# [Exercise prompt]
Output the data verbatim, minus the images.

# [Information provided]
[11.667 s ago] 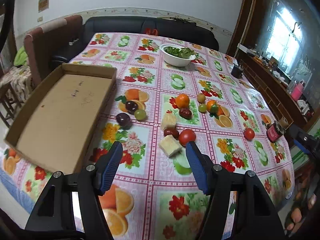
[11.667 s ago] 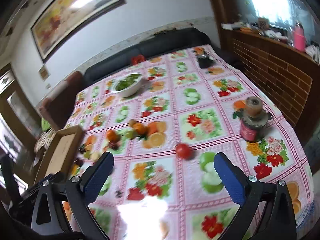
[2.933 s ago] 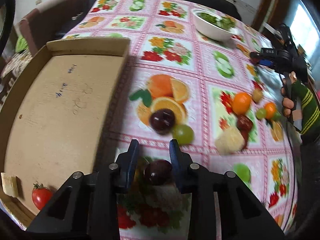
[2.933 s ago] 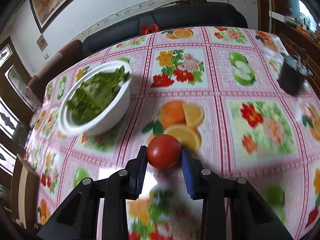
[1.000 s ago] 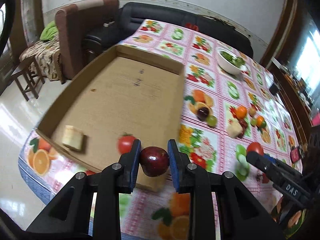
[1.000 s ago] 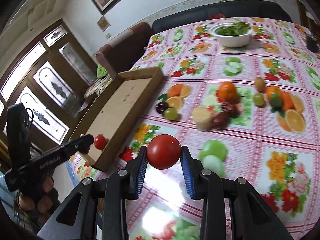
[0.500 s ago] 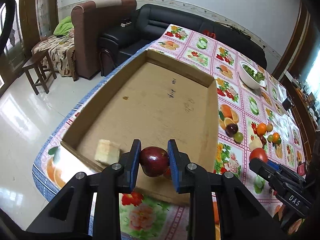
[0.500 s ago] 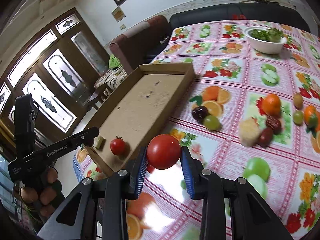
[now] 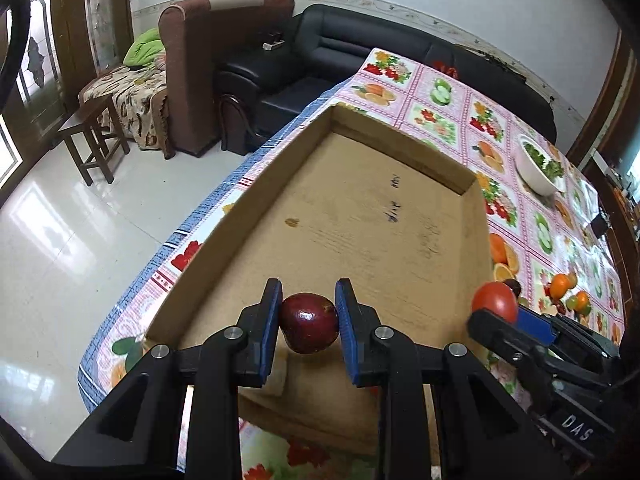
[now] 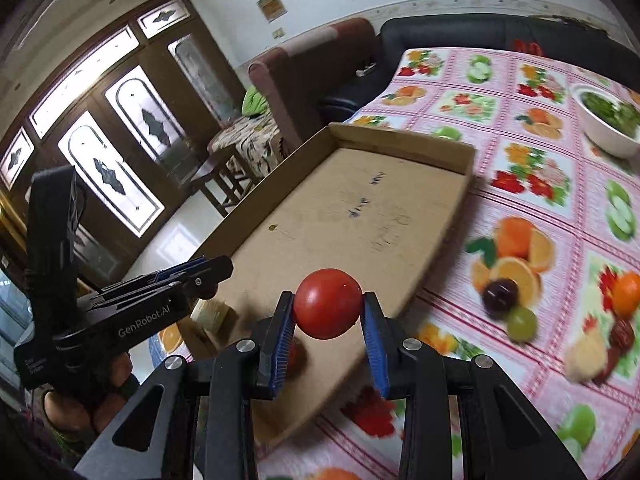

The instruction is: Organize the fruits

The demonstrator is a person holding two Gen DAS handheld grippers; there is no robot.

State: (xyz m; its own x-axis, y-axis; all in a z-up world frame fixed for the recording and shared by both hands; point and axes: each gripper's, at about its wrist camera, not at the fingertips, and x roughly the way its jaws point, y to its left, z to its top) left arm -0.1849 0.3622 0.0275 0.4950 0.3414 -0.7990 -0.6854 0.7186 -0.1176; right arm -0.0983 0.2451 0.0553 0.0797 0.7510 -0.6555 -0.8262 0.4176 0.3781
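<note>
Cardboard tray point(image 9: 372, 216) lies on the tabletop point(image 9: 448, 120); over its near end, the left hand-held gripper point(image 9: 308, 322) clamps a plum point(image 9: 309, 323), the right hand-held gripper point(image 10: 328, 314) a tomato point(image 10: 328, 308).

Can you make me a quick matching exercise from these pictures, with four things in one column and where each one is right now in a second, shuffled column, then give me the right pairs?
Column one:
1. dark red fruit
2. red tomato
3. white bowl of greens
4. green grape

Column two:
A. on the tablecloth, touching a dark plum
B. clamped in the left claw
C. far side of the table, beyond the cardboard tray
D. clamped in the right claw

Pairs: 1-B, 2-D, 3-C, 4-A
</note>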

# [Output for this exercise]
[11.667 s ago] 
[11.667 s ago] 
[2.933 s ago] 
[2.933 s ago] 
[1.000 s ago] 
[1.000 s ago] 
[0.500 s ago] 
[0.500 s ago] 
[now] 
[now] 

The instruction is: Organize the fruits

The demonstrator is a person holding two Gen DAS handheld grippers; there is no robot.

State: (xyz m; its own x-axis, y-axis; all in a z-up world frame fixed for the recording and shared by both hands; point and axes: each gripper's, at about its wrist camera, not at the fingertips, and x roughly the way its jaws point, y to its left, z to its top) left arm -0.1849 0.3622 0.0275 0.4950 0.3414 -0.7990 -0.6854 0.7186 -0.1176; right arm -0.0983 0.2451 0.0553 0.0797 0.7510 -0.6555 -0.8262 0.4176 0.3781
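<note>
Cardboard tray point(image 9: 372, 216) lies on the tabletop point(image 9: 448, 120); over its near end, the left hand-held gripper point(image 9: 308, 322) clamps a plum point(image 9: 309, 323), the right hand-held gripper point(image 10: 328, 314) a tomato point(image 10: 328, 308).

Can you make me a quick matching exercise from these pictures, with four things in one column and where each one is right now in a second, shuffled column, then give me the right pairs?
Column one:
1. dark red fruit
2. red tomato
3. white bowl of greens
4. green grape

Column two:
A. on the tablecloth, touching a dark plum
B. clamped in the left claw
C. far side of the table, beyond the cardboard tray
D. clamped in the right claw

Pairs: 1-B, 2-D, 3-C, 4-A
</note>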

No more output is expected.